▶ **Problem**
The line containing "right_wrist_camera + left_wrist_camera" marks the end; copy exactly all lines from the start of the material up to and including it.
◆ ◆ ◆
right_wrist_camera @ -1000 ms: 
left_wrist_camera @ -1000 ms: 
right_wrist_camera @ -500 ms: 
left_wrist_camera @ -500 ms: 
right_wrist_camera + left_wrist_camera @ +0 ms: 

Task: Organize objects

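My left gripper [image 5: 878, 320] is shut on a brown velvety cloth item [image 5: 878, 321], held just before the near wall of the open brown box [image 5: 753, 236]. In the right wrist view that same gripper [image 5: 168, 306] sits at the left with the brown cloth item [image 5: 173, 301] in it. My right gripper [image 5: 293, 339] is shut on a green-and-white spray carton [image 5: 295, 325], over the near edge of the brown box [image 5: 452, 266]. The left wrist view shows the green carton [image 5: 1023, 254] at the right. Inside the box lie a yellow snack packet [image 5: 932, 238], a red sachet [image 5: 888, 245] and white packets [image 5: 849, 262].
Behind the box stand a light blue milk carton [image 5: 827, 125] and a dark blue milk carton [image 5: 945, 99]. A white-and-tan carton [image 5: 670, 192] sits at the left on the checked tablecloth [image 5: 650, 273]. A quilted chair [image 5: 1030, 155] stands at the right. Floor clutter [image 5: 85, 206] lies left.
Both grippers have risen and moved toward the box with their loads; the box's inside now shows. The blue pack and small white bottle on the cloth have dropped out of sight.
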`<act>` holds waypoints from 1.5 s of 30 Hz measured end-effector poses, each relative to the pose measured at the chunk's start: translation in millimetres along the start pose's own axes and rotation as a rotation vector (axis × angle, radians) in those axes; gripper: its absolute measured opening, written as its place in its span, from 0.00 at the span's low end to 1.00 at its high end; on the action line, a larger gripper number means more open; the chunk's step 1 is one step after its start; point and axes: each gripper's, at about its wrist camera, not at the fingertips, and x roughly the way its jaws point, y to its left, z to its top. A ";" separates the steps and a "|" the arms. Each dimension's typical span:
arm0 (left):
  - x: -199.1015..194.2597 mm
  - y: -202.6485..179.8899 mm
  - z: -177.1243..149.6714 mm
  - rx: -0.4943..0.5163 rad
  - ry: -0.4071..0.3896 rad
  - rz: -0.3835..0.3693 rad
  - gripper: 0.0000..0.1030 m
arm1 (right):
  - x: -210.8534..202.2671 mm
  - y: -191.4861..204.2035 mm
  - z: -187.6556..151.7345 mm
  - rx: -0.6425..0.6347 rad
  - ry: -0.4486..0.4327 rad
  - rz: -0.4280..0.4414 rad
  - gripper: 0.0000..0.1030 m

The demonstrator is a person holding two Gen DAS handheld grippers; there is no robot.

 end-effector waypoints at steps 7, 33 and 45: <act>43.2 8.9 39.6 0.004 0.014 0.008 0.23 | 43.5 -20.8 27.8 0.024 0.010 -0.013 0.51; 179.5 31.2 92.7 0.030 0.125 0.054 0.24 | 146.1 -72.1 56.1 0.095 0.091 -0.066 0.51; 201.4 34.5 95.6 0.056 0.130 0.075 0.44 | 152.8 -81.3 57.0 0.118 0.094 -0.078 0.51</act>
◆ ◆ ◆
▶ **Exercise result**
right_wrist_camera @ -1000 ms: 
left_wrist_camera @ -1000 ms: 
right_wrist_camera @ -500 ms: 
left_wrist_camera @ -500 ms: 
right_wrist_camera + left_wrist_camera @ +0 ms: 

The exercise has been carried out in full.